Enhanced catabolism and metabolism, both having a significant impact on morbidity and mortality, are associated with high levels of pro- and anti-inflammatory cytokines in burns [17, 18]. The inflammatory and hypermetabolic responses have been shown to begin early, within the first 24 h after the burn injury, and to be burn-size dependent [19, 20]. The first cytokines released after trauma are TNF-α and IL-1 [21]; these stimulate many immunological cells and are able to induce secretion of other proinflammatory cytokines such as IL-6 and IL-8, and the anti-inflammatory cytokine IL-10 [22]. Early measurements of the circulating TNF-α/IL-10 ratio may represent an interesting biomarker of burn injury severity, possibly predictive of the risk of hypersusceptibility to subsequent infections [23, 24].

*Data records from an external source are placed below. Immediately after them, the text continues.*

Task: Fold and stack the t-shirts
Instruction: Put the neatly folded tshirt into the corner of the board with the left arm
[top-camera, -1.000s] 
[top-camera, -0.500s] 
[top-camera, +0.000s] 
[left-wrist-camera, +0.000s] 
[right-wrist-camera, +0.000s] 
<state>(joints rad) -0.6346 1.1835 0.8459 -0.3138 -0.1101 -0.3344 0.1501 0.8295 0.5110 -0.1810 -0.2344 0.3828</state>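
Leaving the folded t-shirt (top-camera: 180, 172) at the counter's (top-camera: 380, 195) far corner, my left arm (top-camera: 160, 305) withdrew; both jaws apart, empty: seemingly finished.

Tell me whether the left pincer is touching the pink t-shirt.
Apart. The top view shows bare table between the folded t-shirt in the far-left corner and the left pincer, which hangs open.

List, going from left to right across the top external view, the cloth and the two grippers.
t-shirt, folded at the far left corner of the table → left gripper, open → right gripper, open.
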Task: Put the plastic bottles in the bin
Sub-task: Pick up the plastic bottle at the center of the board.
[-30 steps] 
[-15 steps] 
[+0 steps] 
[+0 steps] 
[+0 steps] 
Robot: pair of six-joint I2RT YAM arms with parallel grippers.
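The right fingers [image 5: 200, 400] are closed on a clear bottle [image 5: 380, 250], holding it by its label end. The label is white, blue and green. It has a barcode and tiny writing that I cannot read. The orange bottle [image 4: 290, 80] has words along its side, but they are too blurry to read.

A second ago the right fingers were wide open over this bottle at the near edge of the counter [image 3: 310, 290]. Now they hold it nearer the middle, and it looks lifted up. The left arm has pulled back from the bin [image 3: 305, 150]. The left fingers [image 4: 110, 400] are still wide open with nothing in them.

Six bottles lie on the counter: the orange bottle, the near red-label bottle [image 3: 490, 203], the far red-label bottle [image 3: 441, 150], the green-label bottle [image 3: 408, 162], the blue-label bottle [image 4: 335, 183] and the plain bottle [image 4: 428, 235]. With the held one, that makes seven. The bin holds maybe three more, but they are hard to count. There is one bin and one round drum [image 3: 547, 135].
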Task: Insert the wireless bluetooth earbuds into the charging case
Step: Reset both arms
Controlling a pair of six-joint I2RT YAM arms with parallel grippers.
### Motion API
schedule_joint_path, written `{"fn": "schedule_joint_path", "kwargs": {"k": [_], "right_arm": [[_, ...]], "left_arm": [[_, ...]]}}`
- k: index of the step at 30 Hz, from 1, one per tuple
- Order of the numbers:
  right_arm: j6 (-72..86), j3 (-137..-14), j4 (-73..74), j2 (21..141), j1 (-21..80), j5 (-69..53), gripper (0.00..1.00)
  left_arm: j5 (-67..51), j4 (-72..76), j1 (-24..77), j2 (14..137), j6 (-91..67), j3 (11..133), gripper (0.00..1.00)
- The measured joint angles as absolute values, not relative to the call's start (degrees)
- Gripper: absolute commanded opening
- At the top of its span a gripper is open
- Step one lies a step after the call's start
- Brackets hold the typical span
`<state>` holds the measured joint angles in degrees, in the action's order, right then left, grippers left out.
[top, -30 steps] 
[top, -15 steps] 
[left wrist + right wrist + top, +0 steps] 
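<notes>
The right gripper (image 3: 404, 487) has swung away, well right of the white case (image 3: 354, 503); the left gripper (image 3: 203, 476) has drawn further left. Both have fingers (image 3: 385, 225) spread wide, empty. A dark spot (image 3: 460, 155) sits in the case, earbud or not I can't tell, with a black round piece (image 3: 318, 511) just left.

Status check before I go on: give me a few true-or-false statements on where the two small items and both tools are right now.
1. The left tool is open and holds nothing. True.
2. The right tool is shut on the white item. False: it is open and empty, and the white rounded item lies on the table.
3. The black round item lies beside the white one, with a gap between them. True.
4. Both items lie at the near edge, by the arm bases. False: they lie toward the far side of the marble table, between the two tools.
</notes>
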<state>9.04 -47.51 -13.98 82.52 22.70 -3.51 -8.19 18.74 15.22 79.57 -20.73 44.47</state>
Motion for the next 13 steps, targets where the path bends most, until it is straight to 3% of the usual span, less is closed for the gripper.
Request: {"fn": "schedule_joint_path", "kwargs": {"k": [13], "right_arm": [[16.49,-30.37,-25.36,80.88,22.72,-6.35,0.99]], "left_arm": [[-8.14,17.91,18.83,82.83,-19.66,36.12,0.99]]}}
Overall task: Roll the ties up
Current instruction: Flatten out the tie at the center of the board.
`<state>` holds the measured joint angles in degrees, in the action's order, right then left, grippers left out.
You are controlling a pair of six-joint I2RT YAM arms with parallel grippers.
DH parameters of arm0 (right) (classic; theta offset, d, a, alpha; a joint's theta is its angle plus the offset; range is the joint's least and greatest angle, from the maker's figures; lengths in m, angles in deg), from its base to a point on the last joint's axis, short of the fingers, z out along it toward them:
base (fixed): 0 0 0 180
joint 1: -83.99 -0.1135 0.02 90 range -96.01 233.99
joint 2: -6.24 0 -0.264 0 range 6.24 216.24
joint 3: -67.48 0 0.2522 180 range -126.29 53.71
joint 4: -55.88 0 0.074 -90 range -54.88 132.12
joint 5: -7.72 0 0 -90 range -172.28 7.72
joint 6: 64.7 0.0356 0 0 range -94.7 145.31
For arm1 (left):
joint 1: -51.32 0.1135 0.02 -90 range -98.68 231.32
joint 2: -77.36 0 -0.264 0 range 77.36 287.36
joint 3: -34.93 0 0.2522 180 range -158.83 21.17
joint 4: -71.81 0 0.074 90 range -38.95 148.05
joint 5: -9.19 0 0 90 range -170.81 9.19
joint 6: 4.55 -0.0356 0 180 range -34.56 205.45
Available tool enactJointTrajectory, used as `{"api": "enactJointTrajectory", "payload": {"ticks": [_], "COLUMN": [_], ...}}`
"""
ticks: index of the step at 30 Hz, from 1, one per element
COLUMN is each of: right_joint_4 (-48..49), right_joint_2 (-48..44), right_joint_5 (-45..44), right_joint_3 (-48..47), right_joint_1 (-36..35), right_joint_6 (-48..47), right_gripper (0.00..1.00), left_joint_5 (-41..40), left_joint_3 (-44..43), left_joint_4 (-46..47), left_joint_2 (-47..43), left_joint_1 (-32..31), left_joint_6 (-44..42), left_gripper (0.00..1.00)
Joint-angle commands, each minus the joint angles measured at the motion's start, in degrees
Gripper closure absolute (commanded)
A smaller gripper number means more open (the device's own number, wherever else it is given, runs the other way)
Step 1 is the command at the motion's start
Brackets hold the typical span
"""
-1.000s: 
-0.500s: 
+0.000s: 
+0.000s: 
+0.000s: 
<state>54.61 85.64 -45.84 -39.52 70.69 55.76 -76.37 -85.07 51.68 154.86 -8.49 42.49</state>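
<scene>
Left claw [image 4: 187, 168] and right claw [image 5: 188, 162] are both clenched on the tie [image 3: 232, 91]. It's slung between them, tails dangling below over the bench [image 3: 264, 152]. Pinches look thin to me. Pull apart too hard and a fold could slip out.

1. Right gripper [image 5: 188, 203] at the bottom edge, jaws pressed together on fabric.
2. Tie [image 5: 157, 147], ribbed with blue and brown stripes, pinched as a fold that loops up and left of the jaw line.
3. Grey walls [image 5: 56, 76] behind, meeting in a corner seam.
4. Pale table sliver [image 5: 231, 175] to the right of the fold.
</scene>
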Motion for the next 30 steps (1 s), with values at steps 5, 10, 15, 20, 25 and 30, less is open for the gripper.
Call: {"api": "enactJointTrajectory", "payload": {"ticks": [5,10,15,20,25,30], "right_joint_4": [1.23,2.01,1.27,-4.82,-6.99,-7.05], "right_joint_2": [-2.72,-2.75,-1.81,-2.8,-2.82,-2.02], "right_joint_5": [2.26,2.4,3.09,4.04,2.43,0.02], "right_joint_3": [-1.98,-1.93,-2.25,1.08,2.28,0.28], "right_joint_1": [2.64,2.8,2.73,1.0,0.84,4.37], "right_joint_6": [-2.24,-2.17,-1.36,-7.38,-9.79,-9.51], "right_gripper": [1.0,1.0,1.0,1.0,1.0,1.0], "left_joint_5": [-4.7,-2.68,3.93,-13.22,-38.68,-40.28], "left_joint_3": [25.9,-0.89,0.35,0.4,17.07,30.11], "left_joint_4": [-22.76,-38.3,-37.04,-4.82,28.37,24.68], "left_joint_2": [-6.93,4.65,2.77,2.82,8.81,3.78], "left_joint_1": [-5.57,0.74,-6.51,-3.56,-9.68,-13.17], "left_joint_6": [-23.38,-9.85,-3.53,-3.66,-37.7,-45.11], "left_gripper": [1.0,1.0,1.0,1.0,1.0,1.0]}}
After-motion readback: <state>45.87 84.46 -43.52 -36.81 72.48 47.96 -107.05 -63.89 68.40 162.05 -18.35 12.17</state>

Among proinflammatory cytokines, only IL-6 has constantly been shown to be elevated systemically after burn injury. In experimental animal models of third-degree burns >20% TBSA, serum IL-6 levels peaked during the first hours after injury and were directly related to the size of the burn injury area [25]. The secretion of IL-6 correlates with the magnitude of the trauma, the duration of surgery, and the risk of postoperative complications [26]. Furthermore, clinical and experimental studies have reported a significant increase in IL-6 production after burn injury and sepsis that was correlated with suppressed cell-mediated immunity and increased mortality [27, 28]. Interestingly, although IL-6 is a proinflammatory cytokine in the early hours following the injury, it also induces the production of prostaglandin E2, suggesting that it has anti-inflammatory and immunosuppressive effects as well [29, 30].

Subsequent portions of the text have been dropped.